- _Stored data entries_
- Opening Delimiter -

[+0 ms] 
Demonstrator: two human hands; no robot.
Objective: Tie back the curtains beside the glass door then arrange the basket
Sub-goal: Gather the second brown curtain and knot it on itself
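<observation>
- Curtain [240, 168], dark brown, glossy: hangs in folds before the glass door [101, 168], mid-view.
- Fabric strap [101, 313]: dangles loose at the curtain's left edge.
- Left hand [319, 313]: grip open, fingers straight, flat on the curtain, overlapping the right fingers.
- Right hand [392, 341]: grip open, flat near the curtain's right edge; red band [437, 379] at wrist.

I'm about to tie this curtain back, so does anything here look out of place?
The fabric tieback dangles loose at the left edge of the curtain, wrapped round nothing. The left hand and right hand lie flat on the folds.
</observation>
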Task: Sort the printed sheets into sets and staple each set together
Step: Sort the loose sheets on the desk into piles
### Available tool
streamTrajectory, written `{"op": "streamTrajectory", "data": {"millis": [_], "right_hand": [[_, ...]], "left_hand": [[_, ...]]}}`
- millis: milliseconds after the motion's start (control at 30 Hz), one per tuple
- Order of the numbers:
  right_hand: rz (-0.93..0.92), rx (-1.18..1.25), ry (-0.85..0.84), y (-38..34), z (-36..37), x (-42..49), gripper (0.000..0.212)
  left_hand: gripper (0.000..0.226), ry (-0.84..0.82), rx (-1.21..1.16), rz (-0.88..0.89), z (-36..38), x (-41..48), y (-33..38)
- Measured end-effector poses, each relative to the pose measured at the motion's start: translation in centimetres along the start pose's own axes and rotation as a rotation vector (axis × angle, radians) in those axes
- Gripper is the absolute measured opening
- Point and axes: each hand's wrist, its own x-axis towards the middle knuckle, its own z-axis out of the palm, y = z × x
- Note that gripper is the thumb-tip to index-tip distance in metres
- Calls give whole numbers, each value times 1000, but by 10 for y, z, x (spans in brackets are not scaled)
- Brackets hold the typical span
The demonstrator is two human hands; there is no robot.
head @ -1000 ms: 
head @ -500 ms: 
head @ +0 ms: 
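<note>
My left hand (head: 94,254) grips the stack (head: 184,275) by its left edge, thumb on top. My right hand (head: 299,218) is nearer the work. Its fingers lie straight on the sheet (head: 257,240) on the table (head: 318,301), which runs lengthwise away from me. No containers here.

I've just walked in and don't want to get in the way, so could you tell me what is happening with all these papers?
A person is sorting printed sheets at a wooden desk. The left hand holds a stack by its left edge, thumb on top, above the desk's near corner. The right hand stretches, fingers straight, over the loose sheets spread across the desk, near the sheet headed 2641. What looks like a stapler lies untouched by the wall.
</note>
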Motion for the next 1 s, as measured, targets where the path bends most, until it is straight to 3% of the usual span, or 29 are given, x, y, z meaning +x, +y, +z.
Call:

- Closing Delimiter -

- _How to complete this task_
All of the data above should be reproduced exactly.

- _Your response_
[+0 ms] 
Demonstrator: two human hands; no robot.
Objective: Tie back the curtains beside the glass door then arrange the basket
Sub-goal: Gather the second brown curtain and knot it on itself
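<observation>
- Curtain [240, 168], dark brown, glossy: hangs in folds before the glass door [101, 168], mid-view.
- Fabric strap [101, 313]: dangles loose at the curtain's left edge.
- Left hand [319, 313]: grip open, fingers straight, flat on the curtain, overlapping the right fingers.
- Right hand [392, 341]: grip open, flat near the curtain's right edge; red band [437, 379] at wrist.

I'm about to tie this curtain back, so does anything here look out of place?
The fabric tieback dangles loose at the left edge of the curtain, wrapped round nothing. The left hand and right hand lie flat on the folds.
</observation>
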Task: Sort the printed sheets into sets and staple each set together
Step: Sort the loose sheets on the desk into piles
### Available tool
streamTrajectory, written `{"op": "streamTrajectory", "data": {"millis": [_], "right_hand": [[_, ...]], "left_hand": [[_, ...]]}}`
- millis: milliseconds after the motion's start (control at 30 Hz), one per tuple
- Order of the numbers:
  right_hand: rz (-0.93..0.92), rx (-1.18..1.25), ry (-0.85..0.84), y (-38..34), z (-36..37), x (-42..49), gripper (0.000..0.212)
  left_hand: gripper (0.000..0.226), ry (-0.84..0.82), rx (-1.21..1.16), rz (-0.88..0.89), z (-36..38), x (-41..48), y (-33..38)
- Measured end-effector poses, each relative to the pose measured at the motion's start: translation in centimetres along the start pose's own axes and rotation as a rotation vector (axis × angle, radians) in those axes
- Gripper is the absolute measured opening
- Point and axes: each hand's wrist, its own x-axis towards the middle knuckle, its own z-axis out of the palm, y = z × x
- Note that gripper is the thumb-tip to index-tip distance in metres
- Calls give whole numbers, each value times 1000, but by 10 for y, z, x (spans in brackets are not scaled)
- Brackets hold the typical span
The demonstrator is two human hands; there is no robot.
head @ -1000 ms: 
head @ -500 ms: 
head @ +0 ms: 
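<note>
My left hand (head: 94,254) grips the stack (head: 184,275) by its left edge, thumb on top. My right hand (head: 299,218) is nearer the work. Its fingers lie straight on the sheet (head: 257,240) on the table (head: 318,301), which runs lengthwise away from me. No containers here.

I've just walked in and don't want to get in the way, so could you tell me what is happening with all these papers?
A person is sorting printed sheets at a wooden desk. The left hand holds a stack by its left edge, thumb on top, above the desk's near corner. The right hand stretches, fingers straight, over the loose sheets spread across the desk, near the sheet headed 2641. What looks like a stapler lies untouched by the wall.
</note>
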Motion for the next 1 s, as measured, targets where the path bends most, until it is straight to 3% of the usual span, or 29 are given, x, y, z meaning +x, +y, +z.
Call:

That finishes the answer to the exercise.